## TASK TO COMPLETE:
Lines that include the string "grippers" are the ones to copy from the entries below.

## SUPPLIED MATERIAL:

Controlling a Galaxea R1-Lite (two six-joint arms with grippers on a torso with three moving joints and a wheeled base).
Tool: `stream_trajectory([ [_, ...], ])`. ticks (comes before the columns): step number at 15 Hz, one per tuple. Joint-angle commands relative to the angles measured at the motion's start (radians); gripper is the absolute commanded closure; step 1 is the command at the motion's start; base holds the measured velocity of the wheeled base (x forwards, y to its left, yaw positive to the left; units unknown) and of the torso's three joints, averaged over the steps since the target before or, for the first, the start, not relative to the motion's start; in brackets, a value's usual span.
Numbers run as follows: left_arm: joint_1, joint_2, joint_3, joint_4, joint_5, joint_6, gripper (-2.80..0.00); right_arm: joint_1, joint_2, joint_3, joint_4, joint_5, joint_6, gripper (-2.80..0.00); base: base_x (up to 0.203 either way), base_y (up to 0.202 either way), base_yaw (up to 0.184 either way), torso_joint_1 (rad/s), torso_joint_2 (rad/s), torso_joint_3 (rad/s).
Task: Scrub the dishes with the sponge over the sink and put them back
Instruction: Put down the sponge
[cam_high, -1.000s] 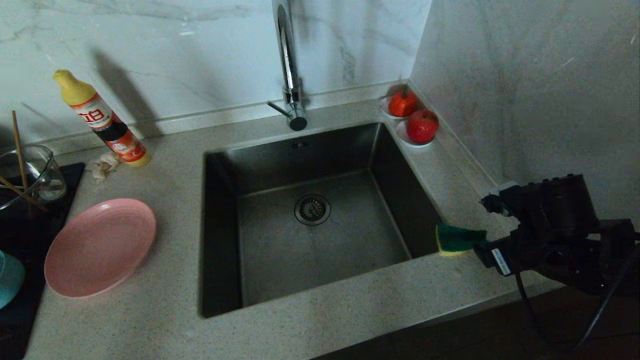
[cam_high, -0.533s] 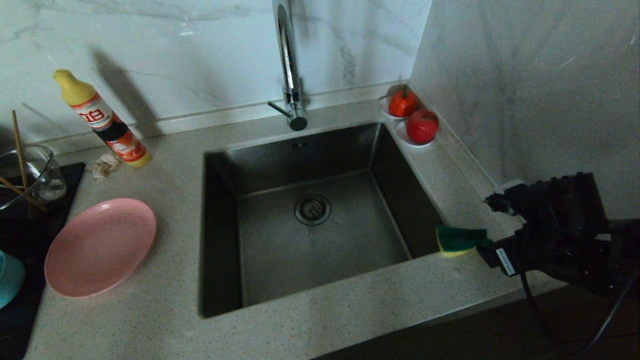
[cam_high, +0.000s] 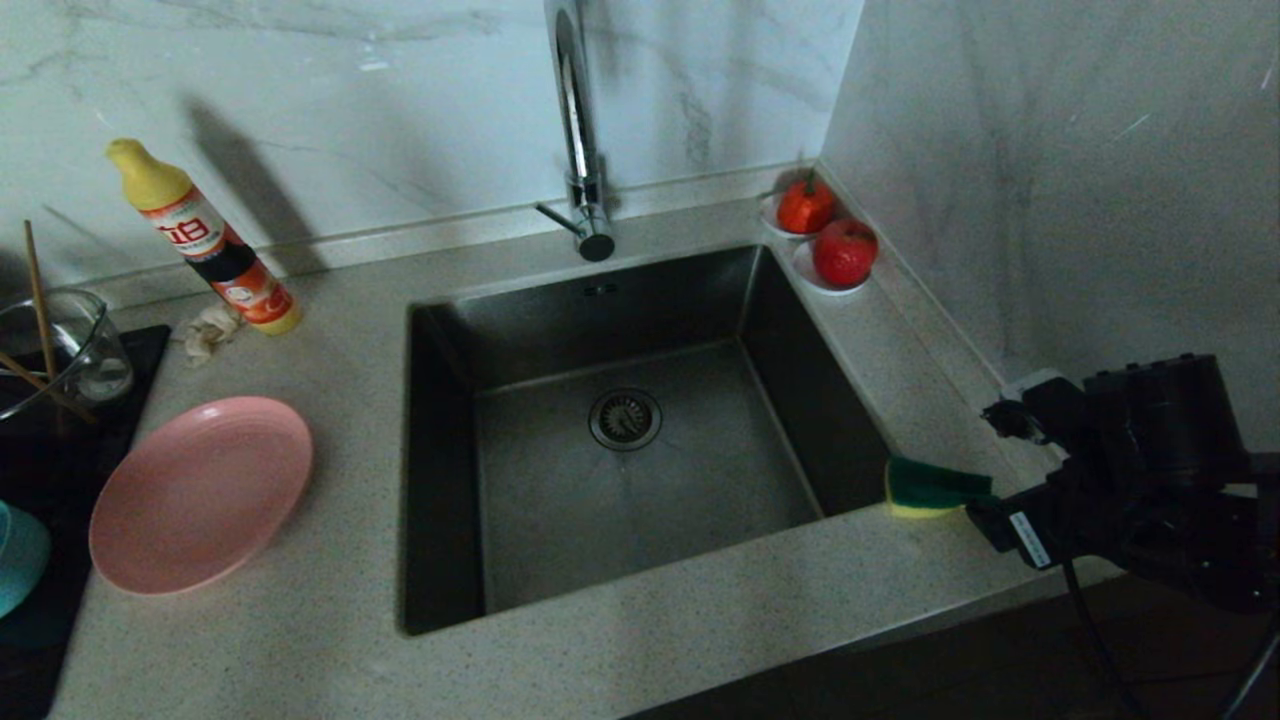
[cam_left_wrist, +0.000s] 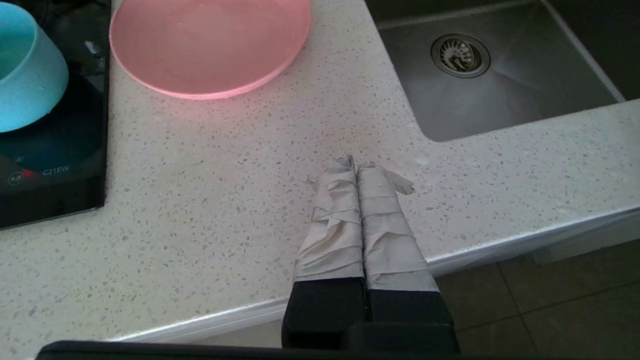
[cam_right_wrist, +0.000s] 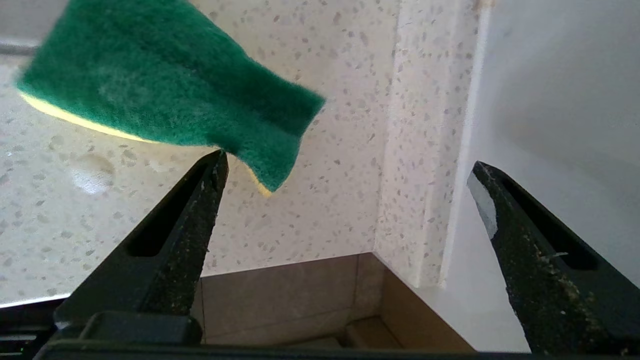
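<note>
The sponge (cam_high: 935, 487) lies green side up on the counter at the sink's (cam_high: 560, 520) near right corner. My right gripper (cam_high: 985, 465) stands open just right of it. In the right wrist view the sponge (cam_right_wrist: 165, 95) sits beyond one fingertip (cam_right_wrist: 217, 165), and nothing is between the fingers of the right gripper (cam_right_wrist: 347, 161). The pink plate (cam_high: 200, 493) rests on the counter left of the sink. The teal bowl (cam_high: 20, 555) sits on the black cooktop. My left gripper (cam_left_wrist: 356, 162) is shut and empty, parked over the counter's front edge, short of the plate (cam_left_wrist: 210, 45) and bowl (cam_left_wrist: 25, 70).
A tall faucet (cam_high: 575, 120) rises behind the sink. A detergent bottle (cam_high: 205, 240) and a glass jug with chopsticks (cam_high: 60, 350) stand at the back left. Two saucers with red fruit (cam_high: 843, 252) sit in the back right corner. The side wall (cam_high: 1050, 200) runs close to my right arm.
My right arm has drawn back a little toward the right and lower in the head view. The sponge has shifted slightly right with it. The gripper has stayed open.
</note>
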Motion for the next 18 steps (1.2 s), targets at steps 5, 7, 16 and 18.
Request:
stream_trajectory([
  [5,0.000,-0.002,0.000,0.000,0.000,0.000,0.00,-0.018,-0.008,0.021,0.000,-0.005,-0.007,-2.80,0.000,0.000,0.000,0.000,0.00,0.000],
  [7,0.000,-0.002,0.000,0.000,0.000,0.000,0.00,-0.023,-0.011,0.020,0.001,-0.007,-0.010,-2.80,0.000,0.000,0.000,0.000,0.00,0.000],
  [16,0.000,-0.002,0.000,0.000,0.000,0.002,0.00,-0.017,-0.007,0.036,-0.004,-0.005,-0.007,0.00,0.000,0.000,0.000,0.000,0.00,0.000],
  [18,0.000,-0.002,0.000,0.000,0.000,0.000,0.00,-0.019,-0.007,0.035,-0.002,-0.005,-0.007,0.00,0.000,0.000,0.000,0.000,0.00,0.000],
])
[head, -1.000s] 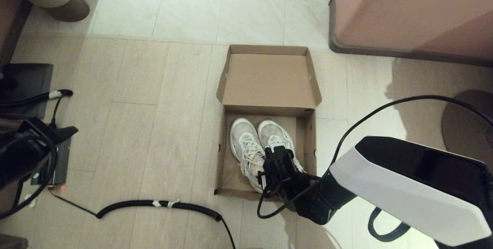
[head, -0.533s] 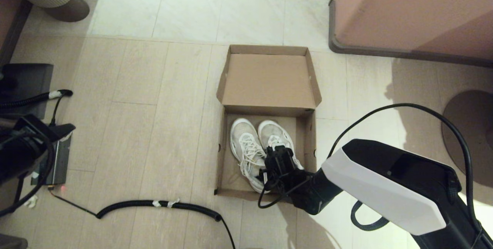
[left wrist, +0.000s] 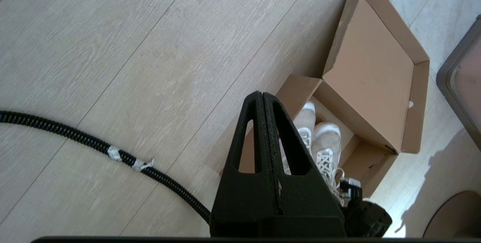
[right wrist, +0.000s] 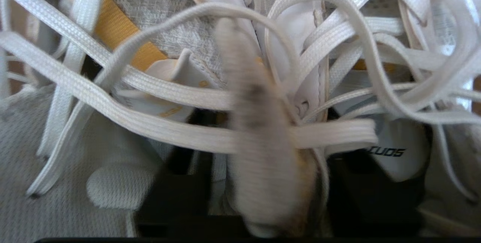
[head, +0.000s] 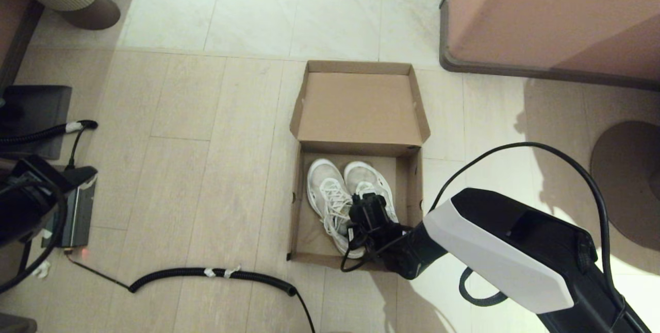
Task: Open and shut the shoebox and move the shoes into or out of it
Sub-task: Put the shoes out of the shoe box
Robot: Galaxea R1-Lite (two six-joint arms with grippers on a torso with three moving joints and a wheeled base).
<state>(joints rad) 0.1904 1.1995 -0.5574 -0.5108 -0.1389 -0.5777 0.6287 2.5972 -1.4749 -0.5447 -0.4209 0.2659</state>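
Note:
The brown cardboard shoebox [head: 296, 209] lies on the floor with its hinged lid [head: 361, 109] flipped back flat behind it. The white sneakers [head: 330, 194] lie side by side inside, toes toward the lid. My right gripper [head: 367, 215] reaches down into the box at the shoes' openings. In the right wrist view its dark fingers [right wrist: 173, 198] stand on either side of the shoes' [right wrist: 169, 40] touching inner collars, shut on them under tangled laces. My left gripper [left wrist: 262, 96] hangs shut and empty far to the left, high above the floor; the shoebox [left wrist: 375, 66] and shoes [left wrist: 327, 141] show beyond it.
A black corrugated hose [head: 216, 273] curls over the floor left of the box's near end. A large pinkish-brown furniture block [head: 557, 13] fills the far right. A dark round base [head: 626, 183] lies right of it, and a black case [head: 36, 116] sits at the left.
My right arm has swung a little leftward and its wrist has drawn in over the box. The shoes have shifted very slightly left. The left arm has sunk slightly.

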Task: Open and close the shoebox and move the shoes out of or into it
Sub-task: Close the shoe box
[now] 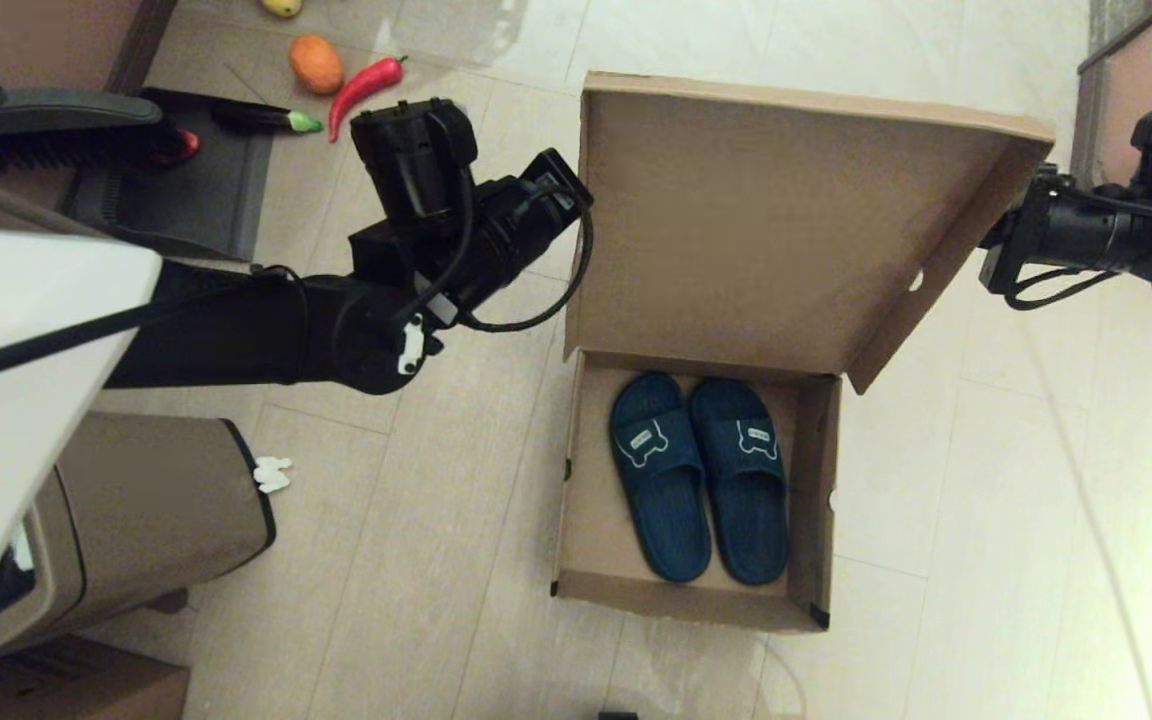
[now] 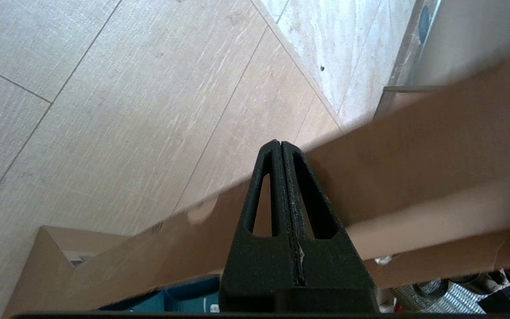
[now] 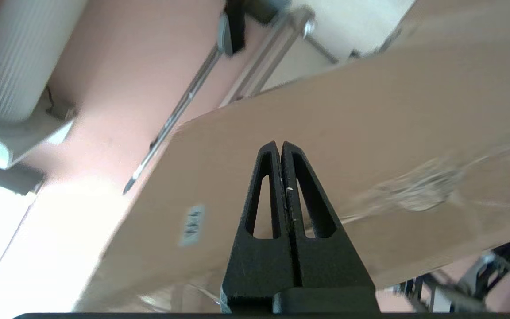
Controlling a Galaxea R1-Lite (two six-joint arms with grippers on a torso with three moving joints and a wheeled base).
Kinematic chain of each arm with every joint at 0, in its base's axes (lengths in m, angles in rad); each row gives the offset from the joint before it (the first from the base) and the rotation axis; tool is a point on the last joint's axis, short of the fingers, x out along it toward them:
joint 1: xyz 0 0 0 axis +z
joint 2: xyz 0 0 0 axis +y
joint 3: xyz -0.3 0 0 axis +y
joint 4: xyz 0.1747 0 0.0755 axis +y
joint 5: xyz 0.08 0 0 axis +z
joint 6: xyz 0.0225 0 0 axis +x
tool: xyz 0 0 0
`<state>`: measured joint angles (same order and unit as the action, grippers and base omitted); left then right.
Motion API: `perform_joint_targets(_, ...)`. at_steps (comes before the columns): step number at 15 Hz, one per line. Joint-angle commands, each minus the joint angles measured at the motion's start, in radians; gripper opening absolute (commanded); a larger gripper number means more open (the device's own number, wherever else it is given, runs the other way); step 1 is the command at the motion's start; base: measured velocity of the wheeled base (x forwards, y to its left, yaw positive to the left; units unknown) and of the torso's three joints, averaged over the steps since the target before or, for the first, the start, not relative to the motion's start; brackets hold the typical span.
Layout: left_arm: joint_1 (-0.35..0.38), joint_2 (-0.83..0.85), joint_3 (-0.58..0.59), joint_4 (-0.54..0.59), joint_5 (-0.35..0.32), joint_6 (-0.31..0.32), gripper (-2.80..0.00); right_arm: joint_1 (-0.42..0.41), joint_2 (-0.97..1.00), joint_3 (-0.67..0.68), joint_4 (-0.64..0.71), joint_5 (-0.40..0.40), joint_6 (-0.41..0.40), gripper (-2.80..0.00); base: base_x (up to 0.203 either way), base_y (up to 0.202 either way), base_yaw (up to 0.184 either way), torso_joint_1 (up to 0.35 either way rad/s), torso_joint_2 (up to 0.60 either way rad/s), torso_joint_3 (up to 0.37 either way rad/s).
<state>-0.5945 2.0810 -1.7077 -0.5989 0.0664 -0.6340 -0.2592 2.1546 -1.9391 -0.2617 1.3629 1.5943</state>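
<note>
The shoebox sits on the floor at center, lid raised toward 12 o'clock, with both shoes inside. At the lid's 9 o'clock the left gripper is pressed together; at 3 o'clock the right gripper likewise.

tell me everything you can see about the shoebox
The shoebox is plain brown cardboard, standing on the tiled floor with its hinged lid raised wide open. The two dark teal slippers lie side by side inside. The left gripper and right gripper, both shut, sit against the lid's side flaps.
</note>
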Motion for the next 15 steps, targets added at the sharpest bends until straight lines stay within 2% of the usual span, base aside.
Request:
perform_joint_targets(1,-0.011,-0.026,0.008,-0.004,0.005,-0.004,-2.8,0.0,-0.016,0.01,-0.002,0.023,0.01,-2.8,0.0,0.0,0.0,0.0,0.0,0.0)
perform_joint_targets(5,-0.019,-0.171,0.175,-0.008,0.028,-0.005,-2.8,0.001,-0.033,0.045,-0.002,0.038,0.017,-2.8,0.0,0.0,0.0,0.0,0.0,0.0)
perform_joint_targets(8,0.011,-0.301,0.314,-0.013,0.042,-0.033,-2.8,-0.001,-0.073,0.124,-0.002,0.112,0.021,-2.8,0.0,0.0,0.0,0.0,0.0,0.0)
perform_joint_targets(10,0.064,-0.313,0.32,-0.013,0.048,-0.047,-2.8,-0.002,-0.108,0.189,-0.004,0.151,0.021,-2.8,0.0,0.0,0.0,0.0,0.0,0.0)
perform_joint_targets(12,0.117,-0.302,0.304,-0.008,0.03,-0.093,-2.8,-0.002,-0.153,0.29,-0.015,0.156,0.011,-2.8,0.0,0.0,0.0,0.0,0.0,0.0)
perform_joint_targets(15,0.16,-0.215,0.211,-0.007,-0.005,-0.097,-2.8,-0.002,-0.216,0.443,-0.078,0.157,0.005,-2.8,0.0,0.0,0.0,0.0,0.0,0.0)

## ANSWER TO THIS PROBLEM:
Controlling a Galaxea R1-Lite (two six-joint arms with grippers on a torso with three moving joints and a wheeled base).
Robot: Galaxea R1-Lite (two six-joint arms with grippers on a torso with three moving joints and a wheeled base).
Controlling a Galaxea R1-Lite (two six-joint arms with grippers on a torso with three moving joints and a wheeled base).
`<state>`: measured joint angles (same order and unit as the action, grippers and base omitted); left then right.

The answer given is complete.